An Interview with LeBron James’ Headband

Me:  Hi LeBron’s Headband, thanks for coming.

LBJH:  Thanks for having me, Matt.

Me:  So how have these playoffs gone for you so far?

LBJH:  It’s been hard, honestly.

Me:  Why is that?

LBJH:  Well if LeBron were a bench player, everything would be fine, but since he’s active in the offense, I find myself always hanging on for dear life.

Me:  Do you ever talk to him about it, or have you asked him to shave his head?
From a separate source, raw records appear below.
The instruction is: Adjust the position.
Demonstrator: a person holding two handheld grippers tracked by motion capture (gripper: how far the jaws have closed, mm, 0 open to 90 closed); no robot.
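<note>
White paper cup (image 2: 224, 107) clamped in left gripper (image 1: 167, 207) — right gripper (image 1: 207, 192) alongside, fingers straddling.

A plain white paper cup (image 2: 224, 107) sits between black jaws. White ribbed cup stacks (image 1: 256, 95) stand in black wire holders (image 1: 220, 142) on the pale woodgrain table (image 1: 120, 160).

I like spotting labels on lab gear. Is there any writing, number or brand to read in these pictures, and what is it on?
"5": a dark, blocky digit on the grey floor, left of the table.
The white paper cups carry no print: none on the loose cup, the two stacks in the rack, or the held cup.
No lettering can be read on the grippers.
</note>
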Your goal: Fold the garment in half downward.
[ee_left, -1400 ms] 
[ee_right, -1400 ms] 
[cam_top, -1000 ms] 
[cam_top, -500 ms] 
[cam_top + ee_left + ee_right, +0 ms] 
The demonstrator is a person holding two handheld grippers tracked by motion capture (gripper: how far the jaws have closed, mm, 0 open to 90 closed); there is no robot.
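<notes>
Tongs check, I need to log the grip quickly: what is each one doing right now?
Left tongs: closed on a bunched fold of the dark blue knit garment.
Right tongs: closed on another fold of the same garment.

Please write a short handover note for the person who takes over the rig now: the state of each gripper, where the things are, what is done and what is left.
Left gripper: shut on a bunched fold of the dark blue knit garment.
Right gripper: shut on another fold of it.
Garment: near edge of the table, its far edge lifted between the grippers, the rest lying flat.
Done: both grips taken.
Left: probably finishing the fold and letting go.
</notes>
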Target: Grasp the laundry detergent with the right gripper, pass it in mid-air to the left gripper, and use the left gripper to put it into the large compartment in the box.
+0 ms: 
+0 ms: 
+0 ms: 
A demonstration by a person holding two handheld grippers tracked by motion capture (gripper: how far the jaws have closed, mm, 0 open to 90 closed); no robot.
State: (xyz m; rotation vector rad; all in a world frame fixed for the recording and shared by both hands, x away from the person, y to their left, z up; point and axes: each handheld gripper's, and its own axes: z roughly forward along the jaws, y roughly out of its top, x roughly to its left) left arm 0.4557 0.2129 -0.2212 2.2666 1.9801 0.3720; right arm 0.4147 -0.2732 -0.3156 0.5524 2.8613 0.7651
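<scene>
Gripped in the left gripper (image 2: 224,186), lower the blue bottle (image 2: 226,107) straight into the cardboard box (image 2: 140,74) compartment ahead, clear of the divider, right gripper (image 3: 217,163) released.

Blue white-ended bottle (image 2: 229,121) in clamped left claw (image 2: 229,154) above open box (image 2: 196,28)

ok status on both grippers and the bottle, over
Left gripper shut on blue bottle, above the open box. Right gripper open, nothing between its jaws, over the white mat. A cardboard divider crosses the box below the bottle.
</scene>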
LBJH:  I’ve asked for everything, but the guy just doesn’t give a crap.  It’s getting to the point where I’m becoming more of a Yarmulke, which doesn’t sit well with me since I’m not religious.  I mean I’ve even asked for a little glue, or some fun tack, maybe duct tape, I just want him to meet me half way.

Me:  Have you ever considered leaving LeBron James, and relocating on the head of a more secure and follically blessed individual.

LBJH:  (tearing up) I don’t know, I’ve had a lot of good times with LeBron, and he keeps me very comfortable financially.  He even sent my kids to private school, so I guess I’m doing it for them.

Me: Do you want a tissue.

LBJH:  No, it’s ok (uses self to wipe away tears)

(LeBron bursts through doors)

LeBron:  Yo, where the hell have you been?!

LBJH:  I’m sorry, I was just doing an…

LeBron:  I don’t care what you were doing, what are you a celebrity now?  I look motherf$%^ing ridiculous, people are going to figure out that I’m losing hair if you don’t get your ass on my head.

LBJH:  Ok, sorry LeBron.

LeBron:  Move back, you know my hairline doesn’t start there anymore.

LBJH: Good?

LeBron: Further

LBJH: Good?

LeBron: Further

LBJH: How about now?

LeBron:  That’ll do, we out

(LeBron and his headband run out of the room)

Matt:  Well, I guess that concludes my very special interview with LeBron’s headband.  Be sure to watch The Heat and Thunder in the NBA Finals, game 3 is Tuesday at 9, on ABC.